Required action =>
Word for word, restate all of the entries.

Data provided =>

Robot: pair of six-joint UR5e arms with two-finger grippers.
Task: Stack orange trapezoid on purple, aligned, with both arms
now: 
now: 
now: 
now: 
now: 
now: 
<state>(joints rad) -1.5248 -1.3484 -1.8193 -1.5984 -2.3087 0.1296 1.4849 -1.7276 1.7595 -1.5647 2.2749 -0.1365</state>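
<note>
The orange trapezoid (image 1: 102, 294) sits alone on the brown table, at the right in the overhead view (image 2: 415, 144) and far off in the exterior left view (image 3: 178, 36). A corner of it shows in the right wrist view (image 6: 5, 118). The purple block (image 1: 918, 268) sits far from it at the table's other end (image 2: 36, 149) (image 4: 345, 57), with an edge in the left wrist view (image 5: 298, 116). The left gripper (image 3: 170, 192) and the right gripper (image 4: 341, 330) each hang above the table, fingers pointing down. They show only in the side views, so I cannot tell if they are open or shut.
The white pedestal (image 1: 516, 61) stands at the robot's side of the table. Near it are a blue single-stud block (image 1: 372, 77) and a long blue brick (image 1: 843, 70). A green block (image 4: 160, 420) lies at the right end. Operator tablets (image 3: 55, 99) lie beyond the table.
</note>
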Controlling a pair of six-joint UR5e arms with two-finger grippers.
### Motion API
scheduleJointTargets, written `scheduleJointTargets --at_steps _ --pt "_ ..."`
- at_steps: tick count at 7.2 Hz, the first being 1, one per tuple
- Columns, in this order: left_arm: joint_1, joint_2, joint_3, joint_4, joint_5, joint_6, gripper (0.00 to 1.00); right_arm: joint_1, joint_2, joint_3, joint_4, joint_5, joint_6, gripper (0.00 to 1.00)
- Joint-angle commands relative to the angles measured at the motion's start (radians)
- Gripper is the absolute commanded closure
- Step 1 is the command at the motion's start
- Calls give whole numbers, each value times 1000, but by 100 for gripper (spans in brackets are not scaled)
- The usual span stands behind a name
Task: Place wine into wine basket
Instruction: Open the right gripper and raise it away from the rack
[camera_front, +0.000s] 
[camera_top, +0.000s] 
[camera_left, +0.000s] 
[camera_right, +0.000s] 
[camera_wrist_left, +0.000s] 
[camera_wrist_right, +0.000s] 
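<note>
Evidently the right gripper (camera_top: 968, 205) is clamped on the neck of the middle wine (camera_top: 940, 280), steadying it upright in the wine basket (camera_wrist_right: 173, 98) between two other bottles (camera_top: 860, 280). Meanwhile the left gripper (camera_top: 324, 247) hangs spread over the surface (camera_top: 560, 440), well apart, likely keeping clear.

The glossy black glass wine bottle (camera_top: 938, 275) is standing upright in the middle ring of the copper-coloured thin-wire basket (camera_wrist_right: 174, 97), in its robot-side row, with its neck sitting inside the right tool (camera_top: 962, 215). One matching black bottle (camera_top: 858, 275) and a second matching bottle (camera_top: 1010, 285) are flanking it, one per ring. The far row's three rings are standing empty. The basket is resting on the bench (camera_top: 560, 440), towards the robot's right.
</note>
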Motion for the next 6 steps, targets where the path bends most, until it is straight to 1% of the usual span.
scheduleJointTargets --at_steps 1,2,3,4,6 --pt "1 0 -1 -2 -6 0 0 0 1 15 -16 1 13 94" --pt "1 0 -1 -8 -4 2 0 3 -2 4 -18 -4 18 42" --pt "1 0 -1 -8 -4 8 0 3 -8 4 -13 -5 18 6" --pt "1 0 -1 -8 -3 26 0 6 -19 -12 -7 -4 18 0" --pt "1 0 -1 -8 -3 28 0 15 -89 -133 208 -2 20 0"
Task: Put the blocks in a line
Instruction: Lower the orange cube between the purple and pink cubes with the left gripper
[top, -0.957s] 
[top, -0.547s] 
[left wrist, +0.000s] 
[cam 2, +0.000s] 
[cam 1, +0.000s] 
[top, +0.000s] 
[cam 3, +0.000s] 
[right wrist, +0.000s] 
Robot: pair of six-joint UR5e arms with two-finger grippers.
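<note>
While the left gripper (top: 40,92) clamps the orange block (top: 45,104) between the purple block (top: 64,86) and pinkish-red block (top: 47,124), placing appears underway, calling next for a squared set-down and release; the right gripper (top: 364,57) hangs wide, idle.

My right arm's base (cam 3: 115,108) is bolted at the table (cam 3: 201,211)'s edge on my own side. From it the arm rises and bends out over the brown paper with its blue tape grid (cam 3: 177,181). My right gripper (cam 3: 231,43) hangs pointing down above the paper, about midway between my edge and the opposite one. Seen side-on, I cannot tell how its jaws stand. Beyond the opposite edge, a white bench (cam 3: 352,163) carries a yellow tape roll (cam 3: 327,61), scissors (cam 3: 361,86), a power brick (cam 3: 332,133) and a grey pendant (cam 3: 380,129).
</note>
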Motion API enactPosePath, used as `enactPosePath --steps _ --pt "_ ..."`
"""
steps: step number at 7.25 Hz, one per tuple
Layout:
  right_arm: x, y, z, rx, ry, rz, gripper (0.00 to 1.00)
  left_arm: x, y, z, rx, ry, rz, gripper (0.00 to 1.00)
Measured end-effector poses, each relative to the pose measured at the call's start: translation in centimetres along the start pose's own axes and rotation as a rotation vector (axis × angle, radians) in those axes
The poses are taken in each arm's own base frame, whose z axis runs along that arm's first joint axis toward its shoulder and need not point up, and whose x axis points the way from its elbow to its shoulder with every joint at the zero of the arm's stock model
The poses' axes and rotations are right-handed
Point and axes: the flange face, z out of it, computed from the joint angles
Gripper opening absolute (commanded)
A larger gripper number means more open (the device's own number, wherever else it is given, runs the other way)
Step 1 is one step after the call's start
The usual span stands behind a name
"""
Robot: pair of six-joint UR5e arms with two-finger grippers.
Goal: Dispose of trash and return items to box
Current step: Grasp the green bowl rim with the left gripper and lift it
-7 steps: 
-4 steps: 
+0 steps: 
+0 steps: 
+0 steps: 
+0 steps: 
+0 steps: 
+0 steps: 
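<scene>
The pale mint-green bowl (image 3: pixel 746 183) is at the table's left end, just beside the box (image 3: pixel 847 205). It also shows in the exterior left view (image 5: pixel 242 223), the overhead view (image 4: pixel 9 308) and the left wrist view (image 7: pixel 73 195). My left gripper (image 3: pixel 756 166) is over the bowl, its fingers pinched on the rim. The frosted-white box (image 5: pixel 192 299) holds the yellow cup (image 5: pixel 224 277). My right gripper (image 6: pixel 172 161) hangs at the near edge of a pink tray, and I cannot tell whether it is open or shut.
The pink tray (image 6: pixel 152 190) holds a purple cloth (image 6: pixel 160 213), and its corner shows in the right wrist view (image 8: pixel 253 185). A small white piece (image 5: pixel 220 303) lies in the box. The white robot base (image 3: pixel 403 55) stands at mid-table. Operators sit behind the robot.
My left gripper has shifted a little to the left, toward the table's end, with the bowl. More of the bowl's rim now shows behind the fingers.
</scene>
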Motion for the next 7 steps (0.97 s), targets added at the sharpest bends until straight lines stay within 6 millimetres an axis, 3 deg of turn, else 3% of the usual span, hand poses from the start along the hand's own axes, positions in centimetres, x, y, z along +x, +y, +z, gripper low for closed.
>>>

Task output =>
Robot: pair of six-joint UR5e arms with two-finger grippers.
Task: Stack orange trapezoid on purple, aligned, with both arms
now: 
now: 
now: 
now: 
now: 
now: 
<state>(joints rad) -1.5248 -1.3484 -1.8193 -1.5984 -2.3087 0.1296 1.4849 -1.7276 1.7595 -1.5647 2.2749 -0.1365</state>
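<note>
The orange trapezoid (image 1: 102, 294) sits alone on the brown table, at the right in the overhead view (image 2: 415, 144) and far off in the exterior left view (image 3: 178, 36). A corner of it shows in the right wrist view (image 6: 5, 118). The purple block (image 1: 918, 268) sits far from it at the table's other end (image 2: 36, 149) (image 4: 345, 57), with an edge in the left wrist view (image 5: 298, 116). The left gripper (image 3: 170, 192) and the right gripper (image 4: 341, 330) each hang above the table, fingers pointing down. They show only in the side views, so I cannot tell if they are open or shut.
The white pedestal (image 1: 516, 61) stands at the robot's side of the table. Near it are a blue single-stud block (image 1: 372, 77) and a long blue brick (image 1: 843, 70). A green block (image 4: 160, 420) lies at the right end. Operator tablets (image 3: 55, 99) lie beyond the table.
</note>
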Controlling a pair of six-joint UR5e arms with two-finger grippers.
### Motion API
scheduleJointTargets, written `scheduleJointTargets --at_steps _ --pt "_ ..."`
- at_steps: tick count at 7.2 Hz, the first being 1, one per tuple
- Columns, in this order: left_arm: joint_1, joint_2, joint_3, joint_4, joint_5, joint_6, gripper (0.00 to 1.00); right_arm: joint_1, joint_2, joint_3, joint_4, joint_5, joint_6, gripper (0.00 to 1.00)
- Joint-angle commands relative to the angles measured at the motion's start (radians)
- Gripper is the absolute commanded closure
- Step 1 is the command at the motion's start
- Calls give whole numbers, each value times 1000, but by 100 for gripper (spans in brackets are not scaled)
- The usual span stands behind a name
Task: Place wine into wine basket
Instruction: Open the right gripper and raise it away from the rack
[camera_front, +0.000s] 
[camera_top, +0.000s] 
[camera_left, +0.000s] 
[camera_right, +0.000s] 
[camera_wrist_left, +0.000s] 
[camera_wrist_right, +0.000s] 
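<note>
Evidently the right gripper (camera_top: 968, 205) is clamped on the neck of the middle wine (camera_top: 940, 280), steadying it upright in the wine basket (camera_wrist_right: 173, 98) between two other bottles (camera_top: 860, 280). Meanwhile the left gripper (camera_top: 324, 247) hangs spread over the surface (camera_top: 560, 440), well apart, likely keeping clear.

The glossy black glass wine bottle (camera_top: 938, 275) is standing upright in the middle ring of the copper-coloured thin-wire basket (camera_wrist_right: 174, 97), in its robot-side row, with its neck sitting inside the right tool (camera_top: 962, 215). One matching black bottle (camera_top: 858, 275) and a second matching bottle (camera_top: 1010, 285) are flanking it, one per ring. The far row's three rings are standing empty. The basket is resting on the bench (camera_top: 560, 440), towards the robot's right.
</note>
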Motion for the next 6 steps, targets where the path bends most, until it is straight to 1% of the usual span.
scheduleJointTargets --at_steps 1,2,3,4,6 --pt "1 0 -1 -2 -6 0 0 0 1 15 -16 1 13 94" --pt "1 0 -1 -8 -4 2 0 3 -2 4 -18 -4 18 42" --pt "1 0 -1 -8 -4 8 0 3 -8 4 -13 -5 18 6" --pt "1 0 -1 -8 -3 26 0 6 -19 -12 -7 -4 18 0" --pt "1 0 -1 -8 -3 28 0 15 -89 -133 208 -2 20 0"
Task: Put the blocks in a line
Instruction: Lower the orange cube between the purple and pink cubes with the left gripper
[top, -0.957s] 
[top, -0.547s] 
[left wrist, +0.000s] 
[cam 2, +0.000s] 
[cam 1, +0.000s] 
[top, +0.000s] 
[cam 3, +0.000s] 
[right wrist, +0.000s] 
Robot: pair of six-joint UR5e arms with two-finger grippers.
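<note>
While the left gripper (top: 40,92) clamps the orange block (top: 45,104) between the purple block (top: 64,86) and pinkish-red block (top: 47,124), placing appears underway, calling next for a squared set-down and release; the right gripper (top: 364,57) hangs wide, idle.

My right arm's base (cam 3: 115,108) is bolted at the table (cam 3: 201,211)'s edge on my own side. From it the arm rises and bends out over the brown paper with its blue tape grid (cam 3: 177,181). My right gripper (cam 3: 231,43) hangs pointing down above the paper, about midway between my edge and the opposite one. Seen side-on, I cannot tell how its jaws stand. Beyond the opposite edge, a white bench (cam 3: 352,163) carries a yellow tape roll (cam 3: 327,61), scissors (cam 3: 361,86), a power brick (cam 3: 332,133) and a grey pendant (cam 3: 380,129).
</note>
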Motion API enactPosePath, used as `enactPosePath --steps _ --pt "_ ..."`
"""
steps: step number at 7.25 Hz, one per tuple
Layout:
  right_arm: x, y, z, rx, ry, rz, gripper (0.00 to 1.00)
  left_arm: x, y, z, rx, ry, rz, gripper (0.00 to 1.00)
Measured end-effector poses, each relative to the pose measured at the call's start: translation in centimetres along the start pose's own axes and rotation as a rotation vector (axis × angle, radians) in those axes
The poses are taken in each arm's own base frame, whose z axis runs along that arm's first joint axis toward its shoulder and need not point up, and whose x axis points the way from its elbow to its shoulder with every joint at the zero of the arm's stock model
The poses' axes and rotations are right-handed
Point and axes: the flange face, z out of it, computed from the joint angles
Gripper opening absolute (commanded)
A larger gripper number means more open (the device's own number, wherever else it is given, runs the other way)
Step 1 is one step after the call's start
The usual span stands behind a name
"""
Robot: pair of six-joint UR5e arms with two-finger grippers.
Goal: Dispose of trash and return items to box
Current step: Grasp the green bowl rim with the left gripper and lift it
-7 steps: 
-4 steps: 
+0 steps: 
+0 steps: 
+0 steps: 
+0 steps: 
+0 steps: 
+0 steps: 
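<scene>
The pale mint-green bowl (image 3: pixel 746 183) is at the table's left end, just beside the box (image 3: pixel 847 205). It also shows in the exterior left view (image 5: pixel 242 223), the overhead view (image 4: pixel 9 308) and the left wrist view (image 7: pixel 73 195). My left gripper (image 3: pixel 756 166) is over the bowl, its fingers pinched on the rim. The frosted-white box (image 5: pixel 192 299) holds the yellow cup (image 5: pixel 224 277). My right gripper (image 6: pixel 172 161) hangs at the near edge of a pink tray, and I cannot tell whether it is open or shut.
The pink tray (image 6: pixel 152 190) holds a purple cloth (image 6: pixel 160 213), and its corner shows in the right wrist view (image 8: pixel 253 185). A small white piece (image 5: pixel 220 303) lies in the box. The white robot base (image 3: pixel 403 55) stands at mid-table. Operators sit behind the robot.
My left gripper has shifted a little to the left, toward the table's end, with the bowl. More of the bowl's rim now shows behind the fingers.
</scene>
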Motion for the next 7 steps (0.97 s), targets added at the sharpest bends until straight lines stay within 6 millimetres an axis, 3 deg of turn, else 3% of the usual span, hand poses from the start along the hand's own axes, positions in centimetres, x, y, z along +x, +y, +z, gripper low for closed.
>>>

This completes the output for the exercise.